# Malay/Indonesian: hutan / utan



## qrokjae

The word for "forest" in Malay/Indonesian is "hutan", why in the word "orangutan", it loses the letter "h"?
I kown the letter "h" is a very light sound or even silent in "hutan", but that is apparently not the reason, because when we use "hutan" by itself, the "h" can not be omitted.


----------



## Cenzontle

I know very little Indonesian, and I don't have an answer, but I can make the following observations:
1. The loss of "h" is *not *due to the preceding "ng", as we have verb forms such as "menghubungkan", "menghujani", "penghuni", etc.
2. The absence of "h" is *not* only in the borrowed, internationalized forms of the word:
The Wikipedia articles on the creature in both Bahasa Indonesia and Bahasa Melayu give, as their first spelling, "orang utan" (two words).
(Could this have been *borrowed back* into those languages from an international form?)*
3. I made a similar query last year about the movie title "Ruma Maida"; I was told that the loss of "h" from "rumah" ('house') might be Jakarta dialect or just fast speech.
*P.S.:
qrokjae, this may be the answer!
The _Oxford English Dictionary_ gives the origin as


> Apparently [from] Malay _orang utan_ person of the forest (*although the compound is not the Malay term for the animal, except in recent use*: see note) < _orang_ person + _utan_ (also as _hutan_ ) forest, probably via Dutch...


The note in the _OED_ goes on to say


> In some recent Malay dictionaries, however, _orang (h)utan _is listed in this sense, although the preferred term is _mawas_


So probably the "h" was lost when the word (or phrase) was "filtered" through Dutch or other non-Malay languages.


----------



## entangledbank

To me the _OED_ discussion suggested the European languages mostly borrowed the name from each other, the first taker being Dutch, and the persistence of the final _-ng_ in the common form _orang-utang_ (under various spellings) looks like another error preserved by borrowing.
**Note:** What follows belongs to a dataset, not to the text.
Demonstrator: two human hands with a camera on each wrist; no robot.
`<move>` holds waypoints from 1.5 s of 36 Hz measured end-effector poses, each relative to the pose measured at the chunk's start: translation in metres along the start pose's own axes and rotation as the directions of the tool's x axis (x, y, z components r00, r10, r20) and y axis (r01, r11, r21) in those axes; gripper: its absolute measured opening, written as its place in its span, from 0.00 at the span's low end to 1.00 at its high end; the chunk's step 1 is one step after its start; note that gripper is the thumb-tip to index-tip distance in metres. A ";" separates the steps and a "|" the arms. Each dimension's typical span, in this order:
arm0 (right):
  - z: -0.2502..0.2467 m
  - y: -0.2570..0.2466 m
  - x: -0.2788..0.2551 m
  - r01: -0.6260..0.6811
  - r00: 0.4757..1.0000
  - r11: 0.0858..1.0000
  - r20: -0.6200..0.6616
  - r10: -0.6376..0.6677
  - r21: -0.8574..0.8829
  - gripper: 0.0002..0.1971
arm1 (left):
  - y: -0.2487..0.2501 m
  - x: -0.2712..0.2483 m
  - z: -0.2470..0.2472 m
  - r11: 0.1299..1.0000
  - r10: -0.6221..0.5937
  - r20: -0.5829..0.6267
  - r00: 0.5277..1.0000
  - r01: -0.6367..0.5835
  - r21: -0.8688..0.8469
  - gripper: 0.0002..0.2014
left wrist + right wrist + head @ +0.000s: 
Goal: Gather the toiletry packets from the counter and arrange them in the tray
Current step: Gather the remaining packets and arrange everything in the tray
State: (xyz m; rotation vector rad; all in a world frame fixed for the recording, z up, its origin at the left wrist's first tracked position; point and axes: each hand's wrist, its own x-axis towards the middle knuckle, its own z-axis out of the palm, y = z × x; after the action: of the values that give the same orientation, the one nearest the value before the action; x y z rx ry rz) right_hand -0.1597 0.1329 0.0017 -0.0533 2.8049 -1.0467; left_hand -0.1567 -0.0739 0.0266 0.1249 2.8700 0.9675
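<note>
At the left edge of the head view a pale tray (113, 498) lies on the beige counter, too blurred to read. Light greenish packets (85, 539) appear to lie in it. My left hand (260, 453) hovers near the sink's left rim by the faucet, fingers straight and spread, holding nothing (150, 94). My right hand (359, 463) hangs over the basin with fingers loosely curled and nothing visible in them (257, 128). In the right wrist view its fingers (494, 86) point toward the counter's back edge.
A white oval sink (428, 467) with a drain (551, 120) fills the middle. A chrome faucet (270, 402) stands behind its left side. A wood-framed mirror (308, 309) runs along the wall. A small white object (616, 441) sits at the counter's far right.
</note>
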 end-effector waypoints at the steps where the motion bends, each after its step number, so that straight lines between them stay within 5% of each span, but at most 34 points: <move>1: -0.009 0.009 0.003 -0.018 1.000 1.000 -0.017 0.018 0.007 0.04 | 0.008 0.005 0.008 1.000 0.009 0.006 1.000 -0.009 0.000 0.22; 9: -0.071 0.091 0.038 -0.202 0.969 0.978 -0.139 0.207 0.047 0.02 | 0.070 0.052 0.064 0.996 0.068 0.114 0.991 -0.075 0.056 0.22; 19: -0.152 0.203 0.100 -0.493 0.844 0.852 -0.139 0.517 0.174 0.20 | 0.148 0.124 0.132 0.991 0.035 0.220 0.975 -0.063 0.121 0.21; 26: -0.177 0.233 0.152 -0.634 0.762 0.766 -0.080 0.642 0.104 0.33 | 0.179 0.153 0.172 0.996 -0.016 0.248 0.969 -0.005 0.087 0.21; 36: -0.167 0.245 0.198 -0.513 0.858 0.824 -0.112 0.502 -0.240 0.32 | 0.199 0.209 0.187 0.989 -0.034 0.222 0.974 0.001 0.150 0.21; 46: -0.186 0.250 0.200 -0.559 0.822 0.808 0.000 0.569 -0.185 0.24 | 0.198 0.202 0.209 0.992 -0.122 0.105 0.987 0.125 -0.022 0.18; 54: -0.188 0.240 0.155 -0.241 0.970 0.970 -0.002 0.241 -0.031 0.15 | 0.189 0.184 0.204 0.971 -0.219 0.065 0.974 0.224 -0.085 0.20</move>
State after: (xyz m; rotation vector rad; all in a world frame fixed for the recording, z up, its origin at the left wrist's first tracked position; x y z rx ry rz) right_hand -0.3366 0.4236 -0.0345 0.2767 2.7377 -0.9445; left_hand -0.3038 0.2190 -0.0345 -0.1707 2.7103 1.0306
Malay/Indonesian doesn't in general alternate  and zero (or of course [n] and [ŋ]).

The Indonesian article in the first paragraph says "yang hidup di *hutan* tropika Indonesia dan Malaysia" ("which lives in the tropical *forest* of Indonesia and Malaysia"), and then for the etymology says it comes from two Malay words, ". . . dan 'utan' yang berarti hutan" ("and 'utan' which means forest"). So _utan_ hardly seems to be any sort of normal alternative to the standard word _hutan_. The _OED_'s entry is revised (3rd edition), so if they say there's a Malay _utan_, I suppose there must be.


----------



## Cenzontle

The Malay dictionary that I checked has many cross-references between forms with and without initial "h", including "utan = hutan".
I wonder if this means there are dialects that consistently drop those h's.
If so, it's possible that the Dutch first heard it through one of those h-less dialects, and it would not be necessary to blame foreigners for the loss of /h/.

The _OED_ gives this 1903 quote of an 1850 source: "the Kayan of Borneo are said [...] to know it as orang-utan".
Wikipedia classifies Kayan as an Austronesian "dialect cluster", but doesn't say how similar it might be to Malay.  (Do the Kayans have /h/ in their language?)

How did the meaning of "orang (h)utan" get transferred from "_Homo sapiens_ of the forest" to _Pongo pygmaeus_ (alias "mawas")?

The _OED_ further explains:


> There is some evidence for the occasional use of the compound in Malay in its literal sense to refer to a member of a specific forest-dwelling people in Sumatra [...], but none for its original use for the animal, and it must therefore be assumed to have been a regional use or a descriptive collocation used to explain the animal to early travellers to the area.



Related note:  The Google Books Ngram Viewer seems to indicate that the short form "orang" was more frequent, in books, than "orangutan" until after 1970!


----------



## qrokjae

Thank you Cenzontle, your answer is very detailed and useful.


----------



## Cenzontle

> Do the Kayans have /h/ in their language?


Evidently they do, according to the webpage "Kayan phrasebook".


> "the Kayan of Borneo are said [...] to know it as orang-utan"


Do many Kayan words resemble the corresponding Malay/Indonesian words?  Apparently not, judging from the same webpage.
Is it likely that the Kayan would have borrowed such basic words as "man" and "forest" from a foreign language?
I think it's healthy to maintain our skepticism about this.


----------